If they are prompted, as you suggested earlier, it would inevitably lead to people who just ignore invalid ones, because they are sick of being prompted. My little mail server gets creamed.

Nice idea, but unless you get Verisign to give away free certs, I can't see it working.

An alternative solution?

[NanoProf]

A fundamental problem of Spam is that the sender of an email cannot be identified and verified with 100% accuracy, so it is difficulty to filter 100% effectively. However, there is one and only one part of an incoming message that must of necessity be accurate- the To: address. So use the To: address to identify the sender! Publish your public address: "foo@bar.com". Any email to foo generates a reply "Thanks for the note. Mr. Foo loves you so much that he's generated a special personal email address just for you to use: 'foo_RANDOMSTRING@bar.com'. Please use this address in the future- sorry but you'll need to resend the message just sent to this new address. Don't ever give out this secial address to any else, because if Mr. Foo begins to receive spam on this To: address, he will automatically filter all future messages to foo_RANDOMSTRING straight to the trash." Every sender gets a unique RANDOMSTRING, so you can filter on the To: address. It's similar to throw-away email addresses, but coupled to a public address that triggers auto-generation of new RANDOMSTRING addresses. The sender has the inconvenience of adding foo_RANDOMSTRING@bar.com to their address book. Also, spammers can read the auto-reply and then add foo_RANDOMSTRING to their spam list, but this could be made difficult by putting it in a distorted gif image. The email client would also need to be configured to set Reply-To: correctly on folowups. One nice thing is that for user-requested bot-generated emails, one can simply give them a new RANDOMSTRING-based email address right off in the registration form or whatever. The ever-expanding number of foo_RANDOMSTRING@bar.com addresses adds to the overall load on the servers, but is that handle-able (nasty things could happen if your inbox got Dos'd)? In such a world, people would get used to pinging new people with just a short message to obtain their personalized RANDOMSTRING address. Kind of a weird system but maybe it's interesting to think about?
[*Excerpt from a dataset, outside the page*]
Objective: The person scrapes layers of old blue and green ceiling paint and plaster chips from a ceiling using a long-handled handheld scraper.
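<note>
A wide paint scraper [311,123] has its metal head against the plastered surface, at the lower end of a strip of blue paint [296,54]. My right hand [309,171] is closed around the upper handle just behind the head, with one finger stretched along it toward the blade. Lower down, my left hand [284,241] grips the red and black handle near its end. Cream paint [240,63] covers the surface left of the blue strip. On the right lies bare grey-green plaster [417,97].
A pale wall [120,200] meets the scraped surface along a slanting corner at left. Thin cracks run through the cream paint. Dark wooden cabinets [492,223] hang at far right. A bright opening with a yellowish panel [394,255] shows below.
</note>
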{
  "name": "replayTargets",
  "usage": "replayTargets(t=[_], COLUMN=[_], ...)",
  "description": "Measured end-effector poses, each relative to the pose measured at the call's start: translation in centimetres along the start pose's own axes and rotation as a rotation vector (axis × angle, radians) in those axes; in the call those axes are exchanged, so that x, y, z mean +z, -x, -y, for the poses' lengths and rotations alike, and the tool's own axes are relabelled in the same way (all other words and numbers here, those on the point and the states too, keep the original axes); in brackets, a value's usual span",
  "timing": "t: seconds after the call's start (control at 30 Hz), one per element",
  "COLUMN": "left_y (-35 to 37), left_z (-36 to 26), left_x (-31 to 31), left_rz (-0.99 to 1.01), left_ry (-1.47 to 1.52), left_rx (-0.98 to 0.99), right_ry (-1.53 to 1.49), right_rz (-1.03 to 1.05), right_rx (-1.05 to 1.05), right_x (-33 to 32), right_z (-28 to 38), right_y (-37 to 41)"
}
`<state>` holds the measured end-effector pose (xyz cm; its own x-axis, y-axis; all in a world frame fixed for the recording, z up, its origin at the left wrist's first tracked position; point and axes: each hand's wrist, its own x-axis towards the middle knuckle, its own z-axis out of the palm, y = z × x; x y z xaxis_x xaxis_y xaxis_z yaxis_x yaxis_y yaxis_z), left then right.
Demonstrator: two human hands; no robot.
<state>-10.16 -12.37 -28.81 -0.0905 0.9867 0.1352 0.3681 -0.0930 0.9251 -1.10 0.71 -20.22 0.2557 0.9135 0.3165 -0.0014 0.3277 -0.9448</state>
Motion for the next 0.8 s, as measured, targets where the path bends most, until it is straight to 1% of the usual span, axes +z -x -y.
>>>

Re:How do two people with C/R communicate?

[inbox]

Hrm... I think that yes, in fact, you do get 9000000 challenges from everybody on the list. The sender's e-mail address is not whitelisted at the Earthlink mail server, it is whitelisted at each e-mail account.

Otherwise, a spammer just sends one message from an address, responds to the challenge, and then spams away.

Or am I misunderstanding it?

Re:You can do this yourself.

[lobotomy]

Or better yet, what happens when a confirmation message is sent to confirm your confirmation message? Is there any looping message detection built in? Maybe if both sides are using the same program, but this could be disasterous if two users have different challange-response systems that don't know about each other.